Namamu seperti minuman

Jantungku berdegup kencang. Seiring dengan langkahku yang semakin cepat. Saat di pertigaan, aku berbelok ke kiri melintasi jalan setapak yang lebih sempit dari sebelumnya.

Sesekali aku menoleh kebelakang, mengecek berandal yang membuntutiku itu. Semakin dekat. Aku memutuskan untuk berlari. Namun terlambat, pria itu lebih dulu berhasil menyusulku. Ia menepuk pundaku dengan mantap.

Aku mundur selangkah, memejamkan mata dan menutupi sebagian wajahku dengan tas yang kubawa. "Tolong jangan sakiti aku," pintaku memohon. "Ini--ambil saja tasku. Semuanya ada di dalam. Uang beserta ponsel milikku. Ambil saja semuanya asal jangan menyentuhku," kataku dengan ketakutan luar biasa.

Aku tersentak, saat Cecunguk itu menepis tanganku dengan kasar.

"Kau pikir aku perampok?" ucapnya.

Aku membuka mata, sedikit mendongak untuk menatapnya yang beberapa senti lebih tinggi dariku. Tampan. Itulah kata pertama yang terlintas di kepalaku saat pertama kali menatap wajahnya dengan jarak sedekat ini. Hidung mancung bak perosotan di taman kanak-kanak. Bibir kecilnya sangat cocok dengan bentuk wajahnya yang kecil. Alisnya terlihat tegas walaupun saat itu tertutup poni. Sorot matanya tajam, karna ia memiliki bentuk mata monolid. (Monolid adalah bentuk mata yang tidak memiliki garis lipatan secara natural pada kelopak)

Fokus Alea, fokus! Batinku. Saat aku terlena oleh ketampanan Cecunguk itu.

"Jadi kau bukan ....?" Sengaja tak kulanjutkan kalimatku. Aku takut pria di depanku itu marah lagi jika aku menyebutkan kata rampok padanya.

"Tentu saja bukan," sahutnya.

"Masa ganteng-ganteng begini ngerampok," imbuhnya menyombongkan diri.

Idih, narsis, ejekku dalam hati. "Lalu kenapa kau mengikutiku?"

"Memangnya siapa yang mengikutimu?
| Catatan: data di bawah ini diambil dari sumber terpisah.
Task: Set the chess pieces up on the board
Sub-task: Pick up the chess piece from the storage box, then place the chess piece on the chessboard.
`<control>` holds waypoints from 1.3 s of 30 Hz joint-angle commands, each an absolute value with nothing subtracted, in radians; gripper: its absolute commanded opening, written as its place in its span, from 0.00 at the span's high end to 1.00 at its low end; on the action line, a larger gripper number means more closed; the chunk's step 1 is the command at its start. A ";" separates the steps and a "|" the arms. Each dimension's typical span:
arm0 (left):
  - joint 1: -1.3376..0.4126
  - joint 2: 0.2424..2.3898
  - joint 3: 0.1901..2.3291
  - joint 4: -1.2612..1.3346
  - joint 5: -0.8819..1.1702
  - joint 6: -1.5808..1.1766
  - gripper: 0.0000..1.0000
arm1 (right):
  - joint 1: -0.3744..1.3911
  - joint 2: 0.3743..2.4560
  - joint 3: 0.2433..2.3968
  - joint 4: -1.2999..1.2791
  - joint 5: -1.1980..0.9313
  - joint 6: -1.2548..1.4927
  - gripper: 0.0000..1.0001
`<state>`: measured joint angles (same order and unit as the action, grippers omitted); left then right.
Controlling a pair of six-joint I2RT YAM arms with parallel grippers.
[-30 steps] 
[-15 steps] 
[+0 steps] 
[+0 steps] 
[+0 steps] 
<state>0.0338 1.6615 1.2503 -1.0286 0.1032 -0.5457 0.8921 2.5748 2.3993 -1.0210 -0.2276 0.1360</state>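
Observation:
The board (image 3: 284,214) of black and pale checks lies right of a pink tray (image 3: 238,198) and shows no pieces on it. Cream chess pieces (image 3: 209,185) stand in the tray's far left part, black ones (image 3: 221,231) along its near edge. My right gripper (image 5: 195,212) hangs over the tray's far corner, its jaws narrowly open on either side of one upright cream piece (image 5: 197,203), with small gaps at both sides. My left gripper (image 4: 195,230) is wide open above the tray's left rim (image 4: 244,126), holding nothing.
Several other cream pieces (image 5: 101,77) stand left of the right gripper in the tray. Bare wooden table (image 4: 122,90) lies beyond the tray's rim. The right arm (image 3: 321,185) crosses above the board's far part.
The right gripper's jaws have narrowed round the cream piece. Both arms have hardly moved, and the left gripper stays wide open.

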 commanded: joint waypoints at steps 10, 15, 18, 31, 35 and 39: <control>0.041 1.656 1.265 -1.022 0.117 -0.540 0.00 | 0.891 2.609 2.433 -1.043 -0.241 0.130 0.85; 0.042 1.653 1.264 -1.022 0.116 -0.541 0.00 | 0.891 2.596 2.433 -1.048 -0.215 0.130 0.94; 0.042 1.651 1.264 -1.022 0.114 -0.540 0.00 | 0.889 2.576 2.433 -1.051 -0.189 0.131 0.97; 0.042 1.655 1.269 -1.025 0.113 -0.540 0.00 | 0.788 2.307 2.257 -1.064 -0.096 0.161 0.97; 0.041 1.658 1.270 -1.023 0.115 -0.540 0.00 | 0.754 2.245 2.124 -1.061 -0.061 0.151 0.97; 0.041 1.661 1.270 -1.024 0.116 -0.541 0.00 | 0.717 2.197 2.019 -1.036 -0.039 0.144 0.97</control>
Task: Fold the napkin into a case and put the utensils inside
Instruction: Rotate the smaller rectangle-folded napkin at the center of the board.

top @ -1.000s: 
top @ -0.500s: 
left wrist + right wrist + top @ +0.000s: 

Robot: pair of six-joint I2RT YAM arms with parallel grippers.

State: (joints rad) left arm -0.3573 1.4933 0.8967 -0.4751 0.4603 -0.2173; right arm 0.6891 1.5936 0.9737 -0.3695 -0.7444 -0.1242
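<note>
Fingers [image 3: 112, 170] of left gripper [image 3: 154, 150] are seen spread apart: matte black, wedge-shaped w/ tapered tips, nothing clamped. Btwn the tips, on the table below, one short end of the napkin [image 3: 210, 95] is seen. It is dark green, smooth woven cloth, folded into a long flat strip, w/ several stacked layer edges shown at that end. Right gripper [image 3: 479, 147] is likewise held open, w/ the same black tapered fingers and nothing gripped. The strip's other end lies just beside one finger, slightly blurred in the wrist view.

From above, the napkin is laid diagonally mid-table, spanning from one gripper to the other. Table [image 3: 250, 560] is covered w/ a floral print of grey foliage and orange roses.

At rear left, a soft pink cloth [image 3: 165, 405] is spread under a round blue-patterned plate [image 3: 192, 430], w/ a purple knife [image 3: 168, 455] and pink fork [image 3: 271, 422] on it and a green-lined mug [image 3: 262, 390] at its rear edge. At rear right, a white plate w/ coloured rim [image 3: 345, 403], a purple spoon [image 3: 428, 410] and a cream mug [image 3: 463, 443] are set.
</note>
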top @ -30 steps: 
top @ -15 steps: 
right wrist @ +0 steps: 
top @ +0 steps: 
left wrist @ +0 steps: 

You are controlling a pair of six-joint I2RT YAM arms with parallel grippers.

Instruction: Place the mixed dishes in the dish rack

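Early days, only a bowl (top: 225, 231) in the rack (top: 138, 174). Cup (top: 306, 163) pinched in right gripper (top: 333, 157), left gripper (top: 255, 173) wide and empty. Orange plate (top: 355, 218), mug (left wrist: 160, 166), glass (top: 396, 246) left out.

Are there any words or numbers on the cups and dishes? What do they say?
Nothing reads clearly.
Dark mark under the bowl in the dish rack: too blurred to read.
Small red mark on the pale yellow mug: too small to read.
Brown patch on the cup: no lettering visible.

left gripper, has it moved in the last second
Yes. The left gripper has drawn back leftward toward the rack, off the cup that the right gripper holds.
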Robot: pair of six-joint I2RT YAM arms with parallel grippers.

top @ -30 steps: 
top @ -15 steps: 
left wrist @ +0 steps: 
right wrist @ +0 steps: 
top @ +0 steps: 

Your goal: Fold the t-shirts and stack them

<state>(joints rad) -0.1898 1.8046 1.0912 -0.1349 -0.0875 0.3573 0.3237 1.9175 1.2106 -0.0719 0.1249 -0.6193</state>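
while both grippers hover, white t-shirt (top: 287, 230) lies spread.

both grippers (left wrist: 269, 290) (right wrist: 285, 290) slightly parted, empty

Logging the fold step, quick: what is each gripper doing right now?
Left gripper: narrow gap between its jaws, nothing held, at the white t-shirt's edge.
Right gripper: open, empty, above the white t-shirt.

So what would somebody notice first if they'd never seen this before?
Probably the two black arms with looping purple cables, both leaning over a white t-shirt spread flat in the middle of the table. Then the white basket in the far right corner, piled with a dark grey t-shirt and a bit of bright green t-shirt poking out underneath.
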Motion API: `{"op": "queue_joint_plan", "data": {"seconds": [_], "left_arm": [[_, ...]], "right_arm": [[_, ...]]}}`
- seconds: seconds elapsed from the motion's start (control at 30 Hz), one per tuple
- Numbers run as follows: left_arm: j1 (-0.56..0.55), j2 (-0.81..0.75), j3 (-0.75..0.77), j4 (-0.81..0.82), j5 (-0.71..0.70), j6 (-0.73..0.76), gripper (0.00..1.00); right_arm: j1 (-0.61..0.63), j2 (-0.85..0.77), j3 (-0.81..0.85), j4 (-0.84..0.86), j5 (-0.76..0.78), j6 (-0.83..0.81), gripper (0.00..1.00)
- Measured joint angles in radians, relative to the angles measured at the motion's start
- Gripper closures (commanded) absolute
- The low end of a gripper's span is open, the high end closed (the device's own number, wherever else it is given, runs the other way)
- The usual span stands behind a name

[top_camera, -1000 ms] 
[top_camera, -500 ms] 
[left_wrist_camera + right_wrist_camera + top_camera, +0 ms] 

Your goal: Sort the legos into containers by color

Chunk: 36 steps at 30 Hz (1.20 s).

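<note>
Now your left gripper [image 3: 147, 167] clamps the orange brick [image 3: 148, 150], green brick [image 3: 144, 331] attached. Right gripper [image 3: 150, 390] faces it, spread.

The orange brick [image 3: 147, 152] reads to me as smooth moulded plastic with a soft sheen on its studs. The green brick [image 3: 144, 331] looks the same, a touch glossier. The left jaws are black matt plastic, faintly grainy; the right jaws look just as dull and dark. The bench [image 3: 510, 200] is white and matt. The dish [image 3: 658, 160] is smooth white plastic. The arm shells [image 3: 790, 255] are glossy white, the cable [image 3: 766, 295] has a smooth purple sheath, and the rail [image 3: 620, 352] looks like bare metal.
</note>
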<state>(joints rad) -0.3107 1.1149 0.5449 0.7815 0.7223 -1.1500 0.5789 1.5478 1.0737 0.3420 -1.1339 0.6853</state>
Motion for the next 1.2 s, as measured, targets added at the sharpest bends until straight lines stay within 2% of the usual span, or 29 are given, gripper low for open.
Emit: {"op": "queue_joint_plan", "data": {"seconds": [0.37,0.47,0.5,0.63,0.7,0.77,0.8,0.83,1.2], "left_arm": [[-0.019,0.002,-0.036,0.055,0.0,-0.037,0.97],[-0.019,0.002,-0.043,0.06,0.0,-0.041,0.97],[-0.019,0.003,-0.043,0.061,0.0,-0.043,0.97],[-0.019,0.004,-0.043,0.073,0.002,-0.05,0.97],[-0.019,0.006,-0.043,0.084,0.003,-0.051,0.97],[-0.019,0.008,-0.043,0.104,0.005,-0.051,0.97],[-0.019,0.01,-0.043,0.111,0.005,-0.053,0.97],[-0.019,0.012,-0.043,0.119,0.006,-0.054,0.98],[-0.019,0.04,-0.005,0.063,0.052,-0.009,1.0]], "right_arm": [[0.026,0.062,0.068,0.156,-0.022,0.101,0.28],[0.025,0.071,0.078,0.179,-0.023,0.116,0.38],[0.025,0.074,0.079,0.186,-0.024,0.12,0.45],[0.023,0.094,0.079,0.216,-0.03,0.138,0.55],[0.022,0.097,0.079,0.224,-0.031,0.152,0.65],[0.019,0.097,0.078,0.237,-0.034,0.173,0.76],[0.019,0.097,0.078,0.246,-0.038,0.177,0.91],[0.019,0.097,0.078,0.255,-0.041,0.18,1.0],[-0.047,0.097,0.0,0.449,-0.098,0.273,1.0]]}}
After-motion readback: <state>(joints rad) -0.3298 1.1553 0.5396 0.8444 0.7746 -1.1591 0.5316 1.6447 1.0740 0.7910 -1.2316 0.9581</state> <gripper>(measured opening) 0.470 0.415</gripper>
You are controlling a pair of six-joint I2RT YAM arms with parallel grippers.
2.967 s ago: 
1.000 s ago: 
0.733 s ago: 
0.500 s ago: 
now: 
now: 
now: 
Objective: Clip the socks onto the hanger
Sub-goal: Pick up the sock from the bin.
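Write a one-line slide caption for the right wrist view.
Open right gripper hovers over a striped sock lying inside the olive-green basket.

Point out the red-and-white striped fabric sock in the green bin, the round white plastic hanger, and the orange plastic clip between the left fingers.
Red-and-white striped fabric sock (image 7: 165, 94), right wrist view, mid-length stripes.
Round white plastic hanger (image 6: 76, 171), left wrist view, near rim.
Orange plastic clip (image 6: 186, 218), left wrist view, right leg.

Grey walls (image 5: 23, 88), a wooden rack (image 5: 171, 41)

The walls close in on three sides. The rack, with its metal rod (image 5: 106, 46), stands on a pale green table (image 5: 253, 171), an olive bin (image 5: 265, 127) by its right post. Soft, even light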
Aku sama sekali tidak mengikutimu," bantahnya.

"Jika kau tidak membuntutiku, kenapa kau ikut lari saat aku juga berlari?" cecarku.

"Apa aku tak boleh lari?" tanyanya kesal. "Kau ini lucu sekali," imbuhnya dengan tawa mengejek. Membuatku kesal.

"Tapi kau menakutiku."

"Kenapa kau takut padaku? Memangnya aku ini setan!" balasnya tak mau kalah.

"Ya sudah. Sana pergi--jangan mengikutiku lagi," kataku.

"Siapa juga yang mau mengikutimu, GR sekali."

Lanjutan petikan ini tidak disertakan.